» **Problem to work on**
The lines to return are those below that contain the word "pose".

» **Source material**
BEGIN

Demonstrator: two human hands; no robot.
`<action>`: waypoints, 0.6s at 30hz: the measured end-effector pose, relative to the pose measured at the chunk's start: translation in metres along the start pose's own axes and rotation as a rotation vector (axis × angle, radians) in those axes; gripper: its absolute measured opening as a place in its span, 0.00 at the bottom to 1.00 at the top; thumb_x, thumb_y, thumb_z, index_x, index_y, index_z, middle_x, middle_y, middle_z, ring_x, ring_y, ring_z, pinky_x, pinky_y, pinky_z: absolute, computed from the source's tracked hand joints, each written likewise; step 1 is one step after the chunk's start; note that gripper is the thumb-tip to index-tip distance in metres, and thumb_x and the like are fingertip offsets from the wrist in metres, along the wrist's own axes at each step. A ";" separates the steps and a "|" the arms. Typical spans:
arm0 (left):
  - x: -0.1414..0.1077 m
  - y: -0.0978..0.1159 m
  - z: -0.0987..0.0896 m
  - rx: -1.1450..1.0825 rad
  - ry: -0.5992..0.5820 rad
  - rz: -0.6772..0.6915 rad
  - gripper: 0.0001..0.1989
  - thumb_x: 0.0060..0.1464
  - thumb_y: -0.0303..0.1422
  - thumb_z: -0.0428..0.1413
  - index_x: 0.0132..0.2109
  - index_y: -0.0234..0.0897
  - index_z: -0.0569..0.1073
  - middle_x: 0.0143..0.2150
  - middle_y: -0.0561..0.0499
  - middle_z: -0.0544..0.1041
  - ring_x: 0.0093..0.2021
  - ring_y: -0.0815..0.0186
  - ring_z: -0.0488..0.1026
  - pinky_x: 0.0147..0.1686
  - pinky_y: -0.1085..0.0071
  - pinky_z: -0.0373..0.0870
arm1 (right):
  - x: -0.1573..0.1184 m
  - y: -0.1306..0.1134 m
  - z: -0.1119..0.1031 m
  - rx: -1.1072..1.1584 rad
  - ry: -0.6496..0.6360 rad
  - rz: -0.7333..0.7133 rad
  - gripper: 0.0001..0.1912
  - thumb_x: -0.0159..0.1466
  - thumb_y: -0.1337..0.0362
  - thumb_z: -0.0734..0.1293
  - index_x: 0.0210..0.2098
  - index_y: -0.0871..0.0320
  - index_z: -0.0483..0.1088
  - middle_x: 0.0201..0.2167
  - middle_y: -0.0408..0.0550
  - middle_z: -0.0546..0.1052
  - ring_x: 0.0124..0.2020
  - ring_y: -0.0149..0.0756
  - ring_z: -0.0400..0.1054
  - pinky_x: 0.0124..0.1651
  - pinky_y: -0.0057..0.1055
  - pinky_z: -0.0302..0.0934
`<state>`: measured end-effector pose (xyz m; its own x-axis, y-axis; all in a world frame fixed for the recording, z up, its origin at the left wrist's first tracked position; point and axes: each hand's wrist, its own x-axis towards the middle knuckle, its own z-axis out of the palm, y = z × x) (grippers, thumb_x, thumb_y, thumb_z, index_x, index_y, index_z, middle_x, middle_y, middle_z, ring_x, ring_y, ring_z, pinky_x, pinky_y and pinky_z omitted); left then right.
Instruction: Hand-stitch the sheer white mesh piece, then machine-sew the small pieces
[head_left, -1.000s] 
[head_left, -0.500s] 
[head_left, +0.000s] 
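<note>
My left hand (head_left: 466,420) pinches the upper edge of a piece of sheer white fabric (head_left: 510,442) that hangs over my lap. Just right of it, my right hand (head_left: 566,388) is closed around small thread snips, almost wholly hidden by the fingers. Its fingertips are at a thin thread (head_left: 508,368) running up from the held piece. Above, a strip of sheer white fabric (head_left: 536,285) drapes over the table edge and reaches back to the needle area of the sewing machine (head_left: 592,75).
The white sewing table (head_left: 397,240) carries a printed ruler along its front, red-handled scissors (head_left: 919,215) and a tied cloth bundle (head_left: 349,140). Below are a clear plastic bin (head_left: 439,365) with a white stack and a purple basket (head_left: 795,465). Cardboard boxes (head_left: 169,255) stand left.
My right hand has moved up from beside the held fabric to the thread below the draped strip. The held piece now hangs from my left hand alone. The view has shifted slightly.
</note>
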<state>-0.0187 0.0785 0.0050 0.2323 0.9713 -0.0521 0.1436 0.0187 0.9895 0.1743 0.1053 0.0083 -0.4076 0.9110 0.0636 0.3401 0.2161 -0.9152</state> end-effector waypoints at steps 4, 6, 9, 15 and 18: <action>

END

» **Problem solution**
`<action>`: waypoints, 0.6s at 30hz: the measured end-effector pose, relative to the pose measured at the chunk's start: translation in metres along the start pose's own axes and rotation as a rotation vector (axis × angle, radians) in those axes; gripper: its absolute measured opening as a place in its span, 0.00 at the bottom to 1.00 at the top; thumb_x, thumb_y, thumb_z, index_x, index_y, index_z, middle_x, middle_y, middle_z, ring_x, ring_y, ring_z, pinky_x, pinky_y, pinky_z: absolute, computed from the source's tracked hand joints, each written likewise; step 1 is one step after the chunk's start; note that gripper is the thumb-tip to index-tip distance in metres, and thumb_x and the like are fingertip offsets from the wrist in metres, along the wrist's own axes at each step. A ";" separates the steps and a "|" the arms. Typical spans:
`<state>`: measured end-effector pose (xyz m; its own x-axis, y-axis; all in a world frame fixed for the recording, z up, its origin at the left wrist's first tracked position; point and axes: each hand's wrist, its own x-axis towards the middle knuckle, its own z-axis out of the palm, y = z × x) (grippers, thumb_x, thumb_y, thumb_z, index_x, index_y, index_z, middle_x, middle_y, middle_z, ring_x, ring_y, ring_z, pinky_x, pinky_y and pinky_z omitted); left then right.

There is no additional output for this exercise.